* WORK TASK
Among these entries, how many lines have the string "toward" in them? Only the number is needed.

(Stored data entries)
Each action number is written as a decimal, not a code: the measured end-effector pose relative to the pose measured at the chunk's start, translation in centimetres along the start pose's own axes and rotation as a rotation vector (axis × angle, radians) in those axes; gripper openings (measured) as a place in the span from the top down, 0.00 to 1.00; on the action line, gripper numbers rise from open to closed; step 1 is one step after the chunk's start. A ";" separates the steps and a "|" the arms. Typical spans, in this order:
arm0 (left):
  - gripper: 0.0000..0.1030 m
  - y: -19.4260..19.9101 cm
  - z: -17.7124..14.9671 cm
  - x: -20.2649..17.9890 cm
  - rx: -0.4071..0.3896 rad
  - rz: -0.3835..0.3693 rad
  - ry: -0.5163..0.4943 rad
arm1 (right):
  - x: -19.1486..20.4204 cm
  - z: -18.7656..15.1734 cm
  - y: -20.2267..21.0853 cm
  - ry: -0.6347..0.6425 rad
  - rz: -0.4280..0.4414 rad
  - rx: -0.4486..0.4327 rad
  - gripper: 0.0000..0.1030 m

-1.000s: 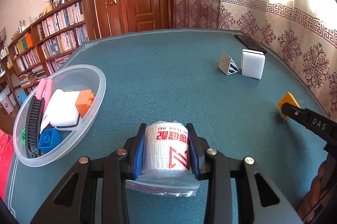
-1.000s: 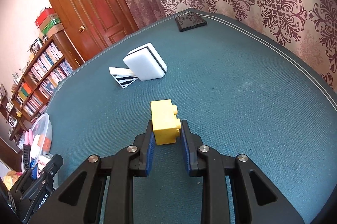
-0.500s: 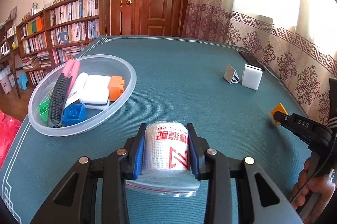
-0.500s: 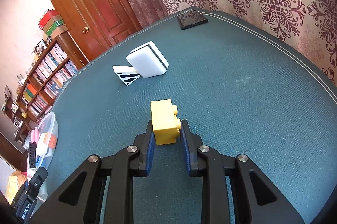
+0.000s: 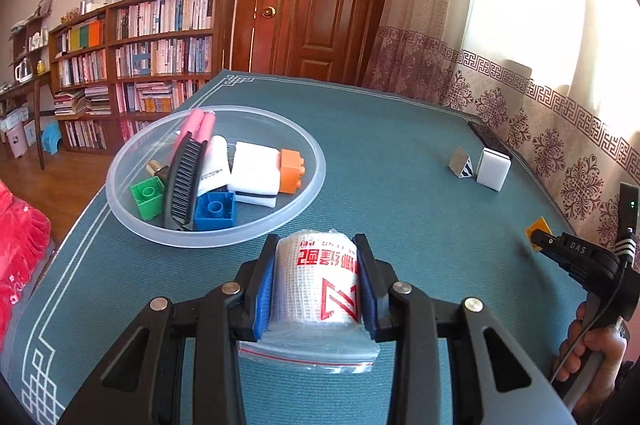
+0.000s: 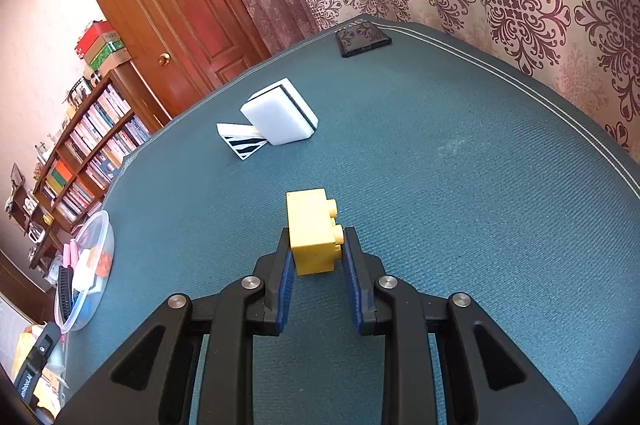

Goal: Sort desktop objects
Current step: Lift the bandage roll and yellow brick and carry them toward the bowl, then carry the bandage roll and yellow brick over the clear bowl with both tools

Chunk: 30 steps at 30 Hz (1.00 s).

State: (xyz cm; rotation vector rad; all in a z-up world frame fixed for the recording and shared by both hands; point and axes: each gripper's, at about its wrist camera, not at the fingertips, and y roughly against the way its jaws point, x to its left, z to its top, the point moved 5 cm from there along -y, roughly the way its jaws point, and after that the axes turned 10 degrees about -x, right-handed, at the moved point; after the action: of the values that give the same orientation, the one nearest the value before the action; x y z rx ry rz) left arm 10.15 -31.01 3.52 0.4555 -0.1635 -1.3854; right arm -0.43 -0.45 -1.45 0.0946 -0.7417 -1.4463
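The left hand-held gripper (image 5: 318,289), grasping the bagged gauze roll (image 5: 320,281), could drop it short of the clear bowl (image 5: 312,161) near the tabletop's left edge, while the right hand-held gripper (image 6: 316,261), jaws around the yellow brick (image 6: 314,235) with a gap on its studded side, may lose it.

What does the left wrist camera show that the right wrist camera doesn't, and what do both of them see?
Only the left wrist view shows the left gripper shut on a bagged gauze roll, plus the green brick and blue brick in the bowl. Only the right wrist view shows the right gripper around the yellow brick with a gap on one side, and the black phone face-on. Both show the clear plastic bowl, white sponge, striped wedge and teal table.
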 end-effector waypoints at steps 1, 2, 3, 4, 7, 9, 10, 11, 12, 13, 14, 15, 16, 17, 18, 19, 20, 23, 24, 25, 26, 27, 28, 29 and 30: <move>0.62 0.3 0.2 0.5 -0.010 0.007 -0.001 | -0.1 0.0 0.1 0.001 -0.005 -0.002 0.76; 0.62 0.6 0.3 1.0 -0.018 0.011 0.000 | -0.1 0.0 0.2 0.002 -0.011 -0.003 0.76; 0.62 0.9 0.5 1.5 -0.022 0.012 0.008 | -0.2 -0.1 0.4 0.006 -0.016 -0.005 0.76; 0.62 1.2 0.5 2.0 -0.025 0.012 0.019 | -0.2 -0.2 0.6 0.012 -0.019 -0.006 0.76; 0.62 2.0 0.8 3.4 -0.038 0.020 0.047 | 0.1 -0.4 1.7 0.049 -0.038 -0.022 0.76; 0.62 2.6 1.0 4.1 -0.049 0.015 0.058 | 0.7 -0.7 2.3 0.090 -0.050 -0.033 0.76; 0.62 2.8 1.2 4.3 -0.054 0.014 0.062 | 1.0 -0.9 2.6 0.114 -0.057 -0.036 0.76; 0.62 3.0 1.3 4.6 -0.058 0.011 0.066 | 1.3 -1.0 2.8 0.135 -0.059 -0.037 0.76; 0.62 3.1 1.5 4.9 -0.061 0.005 0.069 | 1.6 -1.0 2.9 0.149 -0.061 -0.039 0.76; 0.62 3.2 1.7 5.1 -0.063 0.002 0.069 | 1.6 -1.0 3.0 0.155 -0.068 -0.039 0.76; 0.62 3.2 1.8 5.4 -0.065 0.001 0.071 | 1.6 -1.0 3.1 0.155 -0.068 -0.037 0.76; 0.62 3.1 1.8 5.6 -0.066 0.002 0.076 | 1.6 -1.0 3.1 0.149 -0.065 -0.032 0.76; 0.62 2.9 1.9 6.0 -0.063 0.002 0.083 | 1.5 -1.0 3.1 0.141 -0.062 -0.027 0.76; 0.62 2.6 1.9 6.4 -0.056 0.006 0.093 | 1.5 -1.0 3.2 0.137 -0.058 -0.024 0.76; 0.62 2.2 1.8 6.8 -0.048 0.011 0.105 | 1.7 -1.0 3.3 0.140 -0.051 -0.024 0.76; 0.62 1.9 1.7 7.2 -0.041 0.014 0.118 | 2.0 -1.0 3.4 0.146 -0.045 -0.025 0.76; 0.62 1.6 1.7 7.6 -0.037 0.017 0.127 | 2.5 -1.0 3.5 0.150 -0.035 -0.025 0.76; 0.62 0.8 2.0 8.4 -0.033 0.021 0.141 | 4.5 -0.8 3.5 0.159 0.013 -0.015 0.76; 0.62 0.6 2.3 8.5 -0.035 0.017 0.145 | 5.5 -0.7 3.4 0.171 0.033 -0.013 0.76; 0.62 0.5 2.5 8.7 -0.039 0.013 0.148 | 6.6 -0.6 3.4 0.188 0.052 -0.015 0.76; 0.62 0.2 2.9 8.8 -0.044 0.010 0.150 | 7.8 -0.5 3.4 0.209 0.070 -0.016 0.76; 0.62 -0.1 3.3 8.8 -0.049 0.010 0.152 | 9.1 -0.5 3.3 0.229 0.093 -0.016 0.76; 0.62 -0.5 3.7 8.7 -0.051 0.008 0.154 | 10.4 -0.5 3.3 0.250 0.118 -0.016 0.76; 0.62 -1.0 4.0 8.6 -0.053 0.001 0.158 | 11.8 -0.4 3.2 0.271 0.141 -0.015 0.76; 0.62 -1.5 4.3 8.5 -0.056 -0.006 0.163 | 13.1 -0.5 3.0 0.291 0.164 -0.014 0.76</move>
State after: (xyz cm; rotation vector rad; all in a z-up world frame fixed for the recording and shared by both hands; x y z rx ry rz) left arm 8.82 -40.33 5.49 0.5198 0.0095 -1.3494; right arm 1.70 -12.08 4.90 0.2231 -0.4888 -1.2478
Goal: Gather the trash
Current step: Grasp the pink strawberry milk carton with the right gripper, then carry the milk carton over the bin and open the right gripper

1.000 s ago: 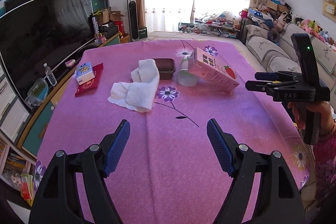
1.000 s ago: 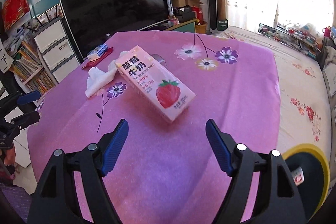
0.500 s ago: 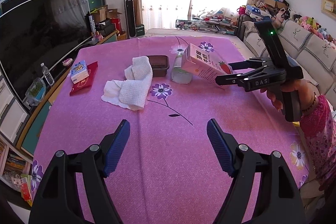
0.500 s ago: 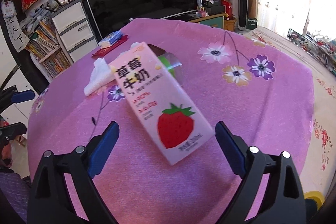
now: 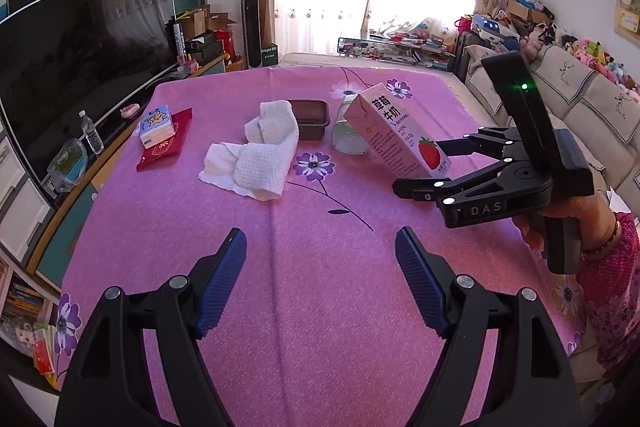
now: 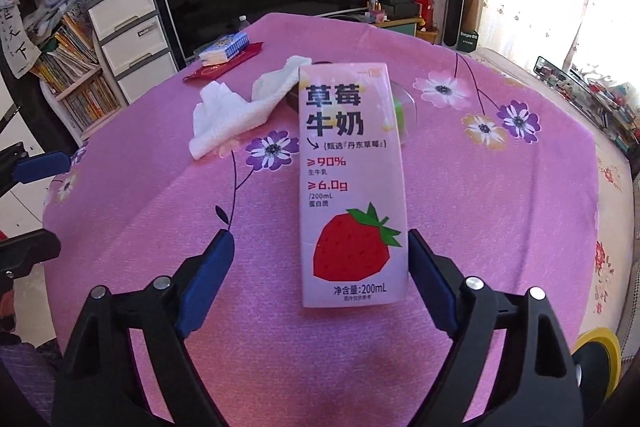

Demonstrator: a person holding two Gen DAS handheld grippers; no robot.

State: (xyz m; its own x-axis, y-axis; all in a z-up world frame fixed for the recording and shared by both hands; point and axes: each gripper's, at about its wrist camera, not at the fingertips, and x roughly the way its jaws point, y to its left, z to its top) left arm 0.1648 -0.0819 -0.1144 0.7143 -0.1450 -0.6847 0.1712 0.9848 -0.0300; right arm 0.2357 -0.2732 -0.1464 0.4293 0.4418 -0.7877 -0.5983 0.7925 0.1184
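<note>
The pink strawberry milk carton [image 6: 352,187] lies propped on a clear plastic cup [image 5: 349,139] on the pink flowered tablecloth [image 5: 320,267]. From the right wrist, the right gripper [image 6: 320,267] straddles its near end, jaws closing, right pad touching the carton, left pad apart. Only the left wrist view shows the brown tray [image 5: 310,119] behind the crumpled white paper towel [image 5: 260,155], and the left gripper [image 5: 320,279] spread over bare cloth.

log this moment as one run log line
step: reach for milk carton | right gripper: jaws closing, carton between, not gripped | left gripper: jaws open, empty
</note>
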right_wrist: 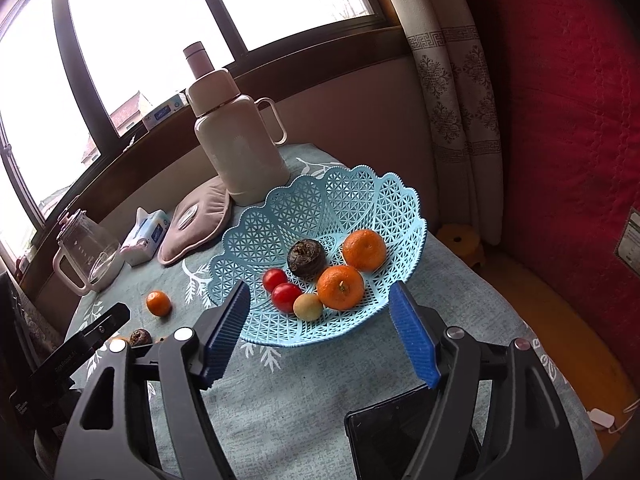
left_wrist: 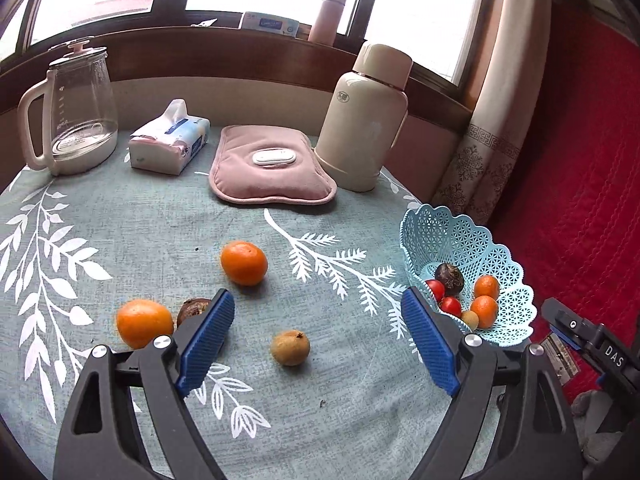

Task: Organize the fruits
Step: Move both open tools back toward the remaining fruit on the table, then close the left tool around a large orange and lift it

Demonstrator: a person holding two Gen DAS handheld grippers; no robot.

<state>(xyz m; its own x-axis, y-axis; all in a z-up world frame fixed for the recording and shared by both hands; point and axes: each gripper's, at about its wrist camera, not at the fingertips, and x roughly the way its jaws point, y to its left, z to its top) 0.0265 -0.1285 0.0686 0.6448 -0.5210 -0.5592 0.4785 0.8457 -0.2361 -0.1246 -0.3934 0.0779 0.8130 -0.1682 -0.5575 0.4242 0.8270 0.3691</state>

* RESPONSE BELOW
2